As an Ohio State University soil scientist, Islam is among the disciples in the movement to convince farmers that plowing their fields before they plant or after they harvest harms the health of the soil and its ability to spur growth and resist erosion.

Soil plowed repeatedly can lose key ingredients that enrich it, including carbon, which can evaporate as carbon dioxide gas into the air.

Left undisturbed, soil can maintain that carbon, and the dry decaying stalks in an untilled field add to the organic materials in the dirt.

After crops such as soybeans or corn are picked, a farmer can plant a cover crop in a field instead of plowing it. The cover crop keeps the soil porous and contributes carbon to it, Islam said.

Land left bare is more susceptible to erosion and cannot absorb water from rain or snow as efficiently as when cover crops are planted on it.

Earlier this spring, Islam was part of a team of soil specialists who traveled to France to present four workshops on climate change, soil health, cover crops and no-till farming, sponsored by two farm organizations in France.

More workshops are planned for the summer in Ukraine and China, in the fall in Uzbekistan, and in the winter in Ghana.

In most parts of the world, the majority of farmers regularly plow.

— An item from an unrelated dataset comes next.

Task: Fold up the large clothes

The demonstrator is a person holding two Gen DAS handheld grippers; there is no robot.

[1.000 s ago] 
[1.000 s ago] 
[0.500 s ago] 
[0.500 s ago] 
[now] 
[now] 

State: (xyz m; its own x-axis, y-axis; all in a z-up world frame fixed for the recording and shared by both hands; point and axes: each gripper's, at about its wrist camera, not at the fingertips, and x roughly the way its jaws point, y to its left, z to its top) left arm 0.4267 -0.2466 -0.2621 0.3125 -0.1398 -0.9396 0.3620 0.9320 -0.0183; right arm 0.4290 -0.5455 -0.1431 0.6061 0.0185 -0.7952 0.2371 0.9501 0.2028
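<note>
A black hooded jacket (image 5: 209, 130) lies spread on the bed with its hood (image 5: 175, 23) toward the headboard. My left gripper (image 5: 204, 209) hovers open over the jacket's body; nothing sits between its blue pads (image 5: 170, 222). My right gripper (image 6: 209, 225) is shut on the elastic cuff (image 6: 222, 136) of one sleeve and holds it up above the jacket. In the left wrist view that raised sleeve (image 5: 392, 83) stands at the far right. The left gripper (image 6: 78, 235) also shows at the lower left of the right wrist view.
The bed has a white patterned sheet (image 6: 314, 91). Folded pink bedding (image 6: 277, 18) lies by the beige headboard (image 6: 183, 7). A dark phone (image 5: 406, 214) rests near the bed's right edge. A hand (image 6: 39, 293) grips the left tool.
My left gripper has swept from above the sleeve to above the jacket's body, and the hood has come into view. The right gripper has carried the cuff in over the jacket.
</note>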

So it’s not easy to convince longtime conventional farmers or even younger farmers not to plow their land, said Islam, who is the soil, water and bioenergy program leader at Ohio State’s South Centers in Piketon.

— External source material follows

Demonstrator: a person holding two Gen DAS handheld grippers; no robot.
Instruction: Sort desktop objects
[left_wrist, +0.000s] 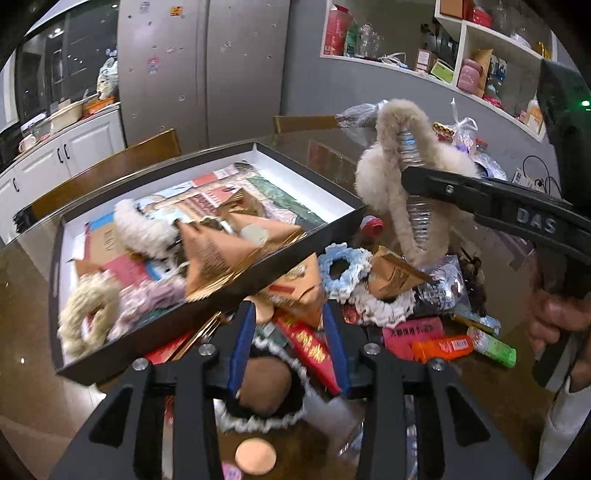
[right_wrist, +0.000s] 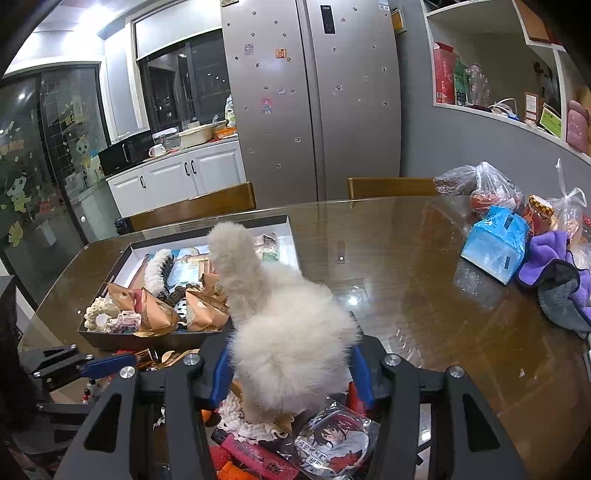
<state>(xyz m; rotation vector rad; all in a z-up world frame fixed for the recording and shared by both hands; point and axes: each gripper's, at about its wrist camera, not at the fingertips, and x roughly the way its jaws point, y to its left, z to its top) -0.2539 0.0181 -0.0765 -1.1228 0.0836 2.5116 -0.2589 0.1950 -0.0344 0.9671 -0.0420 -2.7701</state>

“You try to open their eyes by showing them the actual field results and demonstrating the user-friendly field tests and tools,” Islam said. “It’s tough. Farmers are businessmen. Some don’t want to take risks.”

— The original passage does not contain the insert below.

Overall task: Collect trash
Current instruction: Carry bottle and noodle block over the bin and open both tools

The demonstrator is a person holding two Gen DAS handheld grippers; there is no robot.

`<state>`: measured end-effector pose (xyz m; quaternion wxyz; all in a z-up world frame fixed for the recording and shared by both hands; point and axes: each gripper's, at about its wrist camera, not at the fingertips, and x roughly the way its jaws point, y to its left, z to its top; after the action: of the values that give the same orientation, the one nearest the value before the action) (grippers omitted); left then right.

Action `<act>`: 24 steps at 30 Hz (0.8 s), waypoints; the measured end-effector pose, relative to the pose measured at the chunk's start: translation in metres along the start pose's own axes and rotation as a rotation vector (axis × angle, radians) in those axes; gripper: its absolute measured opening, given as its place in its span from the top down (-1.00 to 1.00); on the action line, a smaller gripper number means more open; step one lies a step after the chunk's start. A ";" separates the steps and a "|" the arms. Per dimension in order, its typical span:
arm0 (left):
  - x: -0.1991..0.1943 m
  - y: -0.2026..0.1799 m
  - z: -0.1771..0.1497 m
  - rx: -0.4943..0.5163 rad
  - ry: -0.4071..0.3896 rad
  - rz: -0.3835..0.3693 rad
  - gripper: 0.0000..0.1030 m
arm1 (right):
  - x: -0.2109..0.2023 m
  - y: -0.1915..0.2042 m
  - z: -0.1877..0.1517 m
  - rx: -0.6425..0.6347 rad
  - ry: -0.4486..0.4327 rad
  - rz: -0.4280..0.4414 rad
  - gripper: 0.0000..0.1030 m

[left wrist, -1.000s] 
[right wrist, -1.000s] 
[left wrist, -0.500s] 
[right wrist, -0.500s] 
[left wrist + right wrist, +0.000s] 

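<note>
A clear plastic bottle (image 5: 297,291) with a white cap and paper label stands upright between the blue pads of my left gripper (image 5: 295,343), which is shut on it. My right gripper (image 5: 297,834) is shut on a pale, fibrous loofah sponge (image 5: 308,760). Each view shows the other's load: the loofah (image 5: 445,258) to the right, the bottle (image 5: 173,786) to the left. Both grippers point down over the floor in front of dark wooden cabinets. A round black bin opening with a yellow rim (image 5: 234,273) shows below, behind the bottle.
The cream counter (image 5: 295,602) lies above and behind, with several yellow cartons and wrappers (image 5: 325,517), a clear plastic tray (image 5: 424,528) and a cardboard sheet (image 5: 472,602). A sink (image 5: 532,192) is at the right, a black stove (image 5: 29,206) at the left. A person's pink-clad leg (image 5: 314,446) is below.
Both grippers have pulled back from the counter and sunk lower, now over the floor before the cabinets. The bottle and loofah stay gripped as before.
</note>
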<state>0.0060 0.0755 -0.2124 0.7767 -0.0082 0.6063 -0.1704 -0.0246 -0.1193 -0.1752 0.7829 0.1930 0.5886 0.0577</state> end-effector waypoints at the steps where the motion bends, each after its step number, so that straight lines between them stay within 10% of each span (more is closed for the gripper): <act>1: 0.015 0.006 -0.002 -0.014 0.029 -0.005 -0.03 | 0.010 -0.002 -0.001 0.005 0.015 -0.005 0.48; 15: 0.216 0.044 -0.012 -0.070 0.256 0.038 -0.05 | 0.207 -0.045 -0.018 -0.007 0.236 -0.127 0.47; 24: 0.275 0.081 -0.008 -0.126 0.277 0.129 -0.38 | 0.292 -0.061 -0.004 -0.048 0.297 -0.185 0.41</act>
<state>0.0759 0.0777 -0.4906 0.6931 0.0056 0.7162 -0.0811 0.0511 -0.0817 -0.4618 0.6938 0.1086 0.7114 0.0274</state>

To many, tilling makes sense. Running a disk or plow through the land breaks up the soil and helps mix in fertilizer to ready the field for new seeds.

But, Islam and other proponents of no-till and cover crop farming said, plowing the land can kill some of the crucial beneficial microorganisms in the soil.

Even on fields crowded with the dry remains of last season’s crop, new seeds can be sown using drill attachments to planters. And the root system of cover crops helps break up the soil to make room for the roots of newly planted seeds.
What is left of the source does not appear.